■ **Supplied entries**
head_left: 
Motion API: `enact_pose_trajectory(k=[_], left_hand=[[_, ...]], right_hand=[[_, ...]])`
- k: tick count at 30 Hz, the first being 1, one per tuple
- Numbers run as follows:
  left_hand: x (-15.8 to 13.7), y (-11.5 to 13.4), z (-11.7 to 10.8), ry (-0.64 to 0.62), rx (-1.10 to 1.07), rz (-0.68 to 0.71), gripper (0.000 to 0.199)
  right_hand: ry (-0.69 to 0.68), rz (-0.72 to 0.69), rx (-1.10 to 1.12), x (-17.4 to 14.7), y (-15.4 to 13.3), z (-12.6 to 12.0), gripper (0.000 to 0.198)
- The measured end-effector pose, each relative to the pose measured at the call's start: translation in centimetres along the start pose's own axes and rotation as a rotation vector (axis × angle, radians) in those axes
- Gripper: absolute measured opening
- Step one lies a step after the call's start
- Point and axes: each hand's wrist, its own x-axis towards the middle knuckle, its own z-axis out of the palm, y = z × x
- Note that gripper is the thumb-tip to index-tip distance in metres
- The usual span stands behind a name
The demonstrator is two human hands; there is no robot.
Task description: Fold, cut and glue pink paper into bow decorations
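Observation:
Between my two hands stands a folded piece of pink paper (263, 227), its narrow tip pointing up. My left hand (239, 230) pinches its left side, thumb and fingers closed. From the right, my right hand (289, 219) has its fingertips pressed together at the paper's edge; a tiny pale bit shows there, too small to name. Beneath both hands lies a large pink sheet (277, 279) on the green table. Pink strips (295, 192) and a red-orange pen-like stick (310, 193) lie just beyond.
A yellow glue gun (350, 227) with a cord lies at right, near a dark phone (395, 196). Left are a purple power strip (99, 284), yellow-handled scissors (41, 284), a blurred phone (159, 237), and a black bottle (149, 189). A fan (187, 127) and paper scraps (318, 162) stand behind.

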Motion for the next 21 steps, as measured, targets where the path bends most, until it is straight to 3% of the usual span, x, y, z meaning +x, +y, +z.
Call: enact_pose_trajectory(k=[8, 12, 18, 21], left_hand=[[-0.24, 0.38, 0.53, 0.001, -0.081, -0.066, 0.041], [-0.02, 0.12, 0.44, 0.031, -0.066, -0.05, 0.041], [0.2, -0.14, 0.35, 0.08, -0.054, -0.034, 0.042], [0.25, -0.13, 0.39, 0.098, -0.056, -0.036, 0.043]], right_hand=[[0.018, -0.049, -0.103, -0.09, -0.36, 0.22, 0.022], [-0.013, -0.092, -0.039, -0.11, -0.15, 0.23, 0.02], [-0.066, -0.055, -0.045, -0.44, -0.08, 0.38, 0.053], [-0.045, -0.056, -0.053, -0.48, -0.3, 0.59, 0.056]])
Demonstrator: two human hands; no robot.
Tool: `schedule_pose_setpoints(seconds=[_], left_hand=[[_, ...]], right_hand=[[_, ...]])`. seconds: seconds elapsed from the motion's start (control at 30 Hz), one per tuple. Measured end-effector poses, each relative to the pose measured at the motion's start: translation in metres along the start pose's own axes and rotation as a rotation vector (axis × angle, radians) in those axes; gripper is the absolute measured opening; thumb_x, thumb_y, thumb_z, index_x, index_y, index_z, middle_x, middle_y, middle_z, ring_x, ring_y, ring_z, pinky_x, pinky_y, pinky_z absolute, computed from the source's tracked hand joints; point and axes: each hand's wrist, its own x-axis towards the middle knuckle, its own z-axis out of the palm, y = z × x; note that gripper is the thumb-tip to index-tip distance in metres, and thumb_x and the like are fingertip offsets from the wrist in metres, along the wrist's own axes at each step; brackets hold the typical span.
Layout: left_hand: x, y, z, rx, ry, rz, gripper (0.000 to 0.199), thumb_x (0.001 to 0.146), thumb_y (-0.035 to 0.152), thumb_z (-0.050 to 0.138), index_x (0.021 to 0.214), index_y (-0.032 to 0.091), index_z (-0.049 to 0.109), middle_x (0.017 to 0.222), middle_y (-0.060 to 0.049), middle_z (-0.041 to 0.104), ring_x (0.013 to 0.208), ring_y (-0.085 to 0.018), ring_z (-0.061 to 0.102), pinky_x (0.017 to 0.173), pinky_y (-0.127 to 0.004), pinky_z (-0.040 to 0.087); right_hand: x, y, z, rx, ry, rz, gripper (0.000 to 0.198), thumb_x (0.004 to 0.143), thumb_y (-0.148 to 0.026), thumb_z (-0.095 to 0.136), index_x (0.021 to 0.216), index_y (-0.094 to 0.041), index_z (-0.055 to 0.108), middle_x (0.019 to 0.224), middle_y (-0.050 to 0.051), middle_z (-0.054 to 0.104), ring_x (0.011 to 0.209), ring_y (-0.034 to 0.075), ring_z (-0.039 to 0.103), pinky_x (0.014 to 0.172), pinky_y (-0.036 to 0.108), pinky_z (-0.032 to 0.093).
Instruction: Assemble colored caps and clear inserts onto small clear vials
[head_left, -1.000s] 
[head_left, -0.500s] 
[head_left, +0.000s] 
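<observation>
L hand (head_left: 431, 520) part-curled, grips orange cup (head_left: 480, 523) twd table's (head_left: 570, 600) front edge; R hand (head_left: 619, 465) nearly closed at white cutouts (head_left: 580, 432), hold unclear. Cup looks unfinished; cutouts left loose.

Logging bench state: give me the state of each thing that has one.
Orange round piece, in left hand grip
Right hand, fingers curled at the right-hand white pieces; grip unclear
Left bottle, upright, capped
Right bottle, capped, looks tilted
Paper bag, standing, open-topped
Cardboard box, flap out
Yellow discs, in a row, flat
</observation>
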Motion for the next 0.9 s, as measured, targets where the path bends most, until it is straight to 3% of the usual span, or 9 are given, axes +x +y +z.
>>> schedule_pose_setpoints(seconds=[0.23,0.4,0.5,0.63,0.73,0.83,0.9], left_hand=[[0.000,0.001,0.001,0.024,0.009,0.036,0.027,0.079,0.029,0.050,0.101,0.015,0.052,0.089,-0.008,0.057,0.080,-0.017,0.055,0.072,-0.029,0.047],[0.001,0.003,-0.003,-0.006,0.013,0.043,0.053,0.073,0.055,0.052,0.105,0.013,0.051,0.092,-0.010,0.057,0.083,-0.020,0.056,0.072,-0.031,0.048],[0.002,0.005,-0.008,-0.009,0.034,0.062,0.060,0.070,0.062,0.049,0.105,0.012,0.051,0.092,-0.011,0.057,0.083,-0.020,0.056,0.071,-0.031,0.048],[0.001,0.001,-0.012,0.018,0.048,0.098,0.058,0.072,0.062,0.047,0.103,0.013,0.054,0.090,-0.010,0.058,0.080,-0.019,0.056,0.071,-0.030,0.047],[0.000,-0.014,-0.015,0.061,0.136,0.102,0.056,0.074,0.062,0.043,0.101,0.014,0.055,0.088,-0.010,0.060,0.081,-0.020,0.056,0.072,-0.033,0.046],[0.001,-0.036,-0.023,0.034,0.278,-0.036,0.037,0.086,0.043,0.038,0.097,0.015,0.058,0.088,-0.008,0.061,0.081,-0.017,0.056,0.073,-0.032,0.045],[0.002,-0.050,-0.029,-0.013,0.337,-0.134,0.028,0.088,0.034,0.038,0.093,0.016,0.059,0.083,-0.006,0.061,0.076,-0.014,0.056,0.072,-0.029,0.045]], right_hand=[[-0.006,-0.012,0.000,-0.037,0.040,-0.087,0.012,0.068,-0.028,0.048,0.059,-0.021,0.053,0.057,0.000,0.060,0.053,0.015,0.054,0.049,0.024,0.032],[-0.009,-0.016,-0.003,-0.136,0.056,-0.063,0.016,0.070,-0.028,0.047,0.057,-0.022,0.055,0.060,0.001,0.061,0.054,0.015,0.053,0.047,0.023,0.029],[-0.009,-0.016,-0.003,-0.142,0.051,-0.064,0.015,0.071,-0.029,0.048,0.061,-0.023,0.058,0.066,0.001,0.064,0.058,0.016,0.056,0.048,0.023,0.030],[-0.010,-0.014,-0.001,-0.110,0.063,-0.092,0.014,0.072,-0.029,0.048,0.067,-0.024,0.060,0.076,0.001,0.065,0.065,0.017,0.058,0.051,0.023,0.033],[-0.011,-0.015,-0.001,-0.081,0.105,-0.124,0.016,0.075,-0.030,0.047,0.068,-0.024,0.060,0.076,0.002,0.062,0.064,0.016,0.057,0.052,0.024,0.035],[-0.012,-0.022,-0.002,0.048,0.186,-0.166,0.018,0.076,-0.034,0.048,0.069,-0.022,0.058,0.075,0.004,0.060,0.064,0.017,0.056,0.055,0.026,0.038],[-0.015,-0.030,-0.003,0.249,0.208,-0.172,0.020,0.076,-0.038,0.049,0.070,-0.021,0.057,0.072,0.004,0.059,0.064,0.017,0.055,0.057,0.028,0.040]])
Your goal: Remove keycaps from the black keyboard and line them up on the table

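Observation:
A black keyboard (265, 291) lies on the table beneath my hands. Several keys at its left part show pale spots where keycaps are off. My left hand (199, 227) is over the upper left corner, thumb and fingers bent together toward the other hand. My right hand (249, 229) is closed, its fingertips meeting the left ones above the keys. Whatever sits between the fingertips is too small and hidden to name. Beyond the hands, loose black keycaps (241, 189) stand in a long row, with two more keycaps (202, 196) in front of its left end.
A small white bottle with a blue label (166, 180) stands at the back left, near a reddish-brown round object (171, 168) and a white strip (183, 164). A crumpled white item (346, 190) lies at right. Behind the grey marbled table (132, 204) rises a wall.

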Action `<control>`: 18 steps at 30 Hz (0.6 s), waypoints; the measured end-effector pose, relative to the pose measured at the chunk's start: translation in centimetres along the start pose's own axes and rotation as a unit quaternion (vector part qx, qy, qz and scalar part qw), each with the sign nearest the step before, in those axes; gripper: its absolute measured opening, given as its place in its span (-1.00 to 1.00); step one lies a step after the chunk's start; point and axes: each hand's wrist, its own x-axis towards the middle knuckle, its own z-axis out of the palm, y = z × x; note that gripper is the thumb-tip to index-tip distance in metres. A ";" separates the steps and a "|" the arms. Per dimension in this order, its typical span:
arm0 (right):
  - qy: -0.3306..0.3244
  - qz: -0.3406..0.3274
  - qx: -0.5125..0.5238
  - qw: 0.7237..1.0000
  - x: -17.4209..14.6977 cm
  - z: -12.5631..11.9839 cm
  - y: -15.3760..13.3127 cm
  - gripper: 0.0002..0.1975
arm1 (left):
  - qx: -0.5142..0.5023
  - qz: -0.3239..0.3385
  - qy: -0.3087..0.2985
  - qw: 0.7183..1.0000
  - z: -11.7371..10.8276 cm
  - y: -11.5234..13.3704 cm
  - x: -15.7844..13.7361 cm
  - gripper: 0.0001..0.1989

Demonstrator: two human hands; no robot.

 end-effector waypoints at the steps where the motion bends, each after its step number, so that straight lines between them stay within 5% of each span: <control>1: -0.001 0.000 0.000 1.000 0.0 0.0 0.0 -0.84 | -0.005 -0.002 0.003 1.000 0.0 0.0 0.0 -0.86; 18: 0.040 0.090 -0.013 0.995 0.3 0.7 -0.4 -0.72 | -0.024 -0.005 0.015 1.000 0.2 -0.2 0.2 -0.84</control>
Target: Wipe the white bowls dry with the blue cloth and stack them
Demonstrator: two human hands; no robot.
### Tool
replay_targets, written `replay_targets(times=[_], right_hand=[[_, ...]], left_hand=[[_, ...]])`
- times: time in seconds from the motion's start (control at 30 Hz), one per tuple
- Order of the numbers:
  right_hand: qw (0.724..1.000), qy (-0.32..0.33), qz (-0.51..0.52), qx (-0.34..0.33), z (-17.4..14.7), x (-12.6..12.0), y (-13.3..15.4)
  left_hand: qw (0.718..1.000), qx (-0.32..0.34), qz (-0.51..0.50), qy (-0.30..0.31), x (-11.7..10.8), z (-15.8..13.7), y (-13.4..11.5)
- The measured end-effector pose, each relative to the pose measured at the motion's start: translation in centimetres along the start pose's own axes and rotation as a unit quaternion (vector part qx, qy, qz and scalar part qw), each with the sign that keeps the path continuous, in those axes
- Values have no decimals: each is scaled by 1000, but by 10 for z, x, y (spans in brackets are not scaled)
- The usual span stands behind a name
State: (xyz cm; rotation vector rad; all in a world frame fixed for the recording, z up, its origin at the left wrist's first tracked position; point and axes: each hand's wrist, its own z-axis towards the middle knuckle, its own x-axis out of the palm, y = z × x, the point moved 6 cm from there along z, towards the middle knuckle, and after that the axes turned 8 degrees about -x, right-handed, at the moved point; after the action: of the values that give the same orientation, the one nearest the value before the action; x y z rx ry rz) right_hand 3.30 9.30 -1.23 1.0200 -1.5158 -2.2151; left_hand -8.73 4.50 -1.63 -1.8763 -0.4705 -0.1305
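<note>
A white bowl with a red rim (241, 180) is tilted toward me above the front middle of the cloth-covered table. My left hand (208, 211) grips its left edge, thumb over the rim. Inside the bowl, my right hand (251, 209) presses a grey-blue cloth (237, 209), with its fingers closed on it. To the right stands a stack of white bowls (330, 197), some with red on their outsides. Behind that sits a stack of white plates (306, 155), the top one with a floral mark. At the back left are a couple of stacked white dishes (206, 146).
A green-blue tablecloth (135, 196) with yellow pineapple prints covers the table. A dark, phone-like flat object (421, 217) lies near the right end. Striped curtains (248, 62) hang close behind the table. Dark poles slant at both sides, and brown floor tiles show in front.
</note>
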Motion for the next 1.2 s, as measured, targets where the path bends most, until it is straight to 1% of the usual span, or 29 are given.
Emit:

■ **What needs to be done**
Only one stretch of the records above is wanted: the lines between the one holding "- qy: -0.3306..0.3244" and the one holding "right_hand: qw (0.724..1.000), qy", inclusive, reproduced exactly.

■ **Response**
  - qy: -0.3306..0.3244
  - qz: -0.3406..0.3274
  - qx: -0.5125..0.5238
  - qw: 0.7237..1.0000
  - x: -17.4209..14.6977 cm
  - z: -12.5631..11.9839 cm
  - y: -15.3760..13.3127 cm
  - gripper: 0.0002..0.1975
arm1 (left):
  - qx: -0.5142..0.5023
  - qz: -0.3239..0.3385
  - qy: -0.3087..0.2985
  - qw: 0.7183..1.0000
  - z: -11.7371..10.8276 cm
  - y: -11.5234..13.3704 cm
  - x: -15.7844..13.7361 cm
  - gripper: 0.0001..0.1989

Demonstrator: two human hands; no robot.

 end-effector waypoints at the steps where the motion bends, each after its step number, so that straight lines between them stay within 5% of each span: <control>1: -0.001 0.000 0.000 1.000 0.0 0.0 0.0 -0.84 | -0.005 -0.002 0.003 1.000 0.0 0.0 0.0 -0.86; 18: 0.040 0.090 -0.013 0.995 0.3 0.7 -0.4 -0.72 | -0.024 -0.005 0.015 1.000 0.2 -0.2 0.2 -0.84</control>
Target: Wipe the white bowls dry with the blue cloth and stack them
Demonstrator: two human hands; no robot.
### Tool
replay_targets, written `replay_targets(times=[_], right_hand=[[_, ...]], left_hand=[[_, ...]])`
- times: time in seconds from the motion's start (control at 30 Hz), one per tuple
- Order of the numbers:
  right_hand: qw (0.724..1.000), qy (-0.32..0.33), qz (-0.51..0.52), qx (-0.34..0.33), z (-17.4..14.7), x (-12.6..12.0), y (-13.3..15.4)

The exercise requires no more work.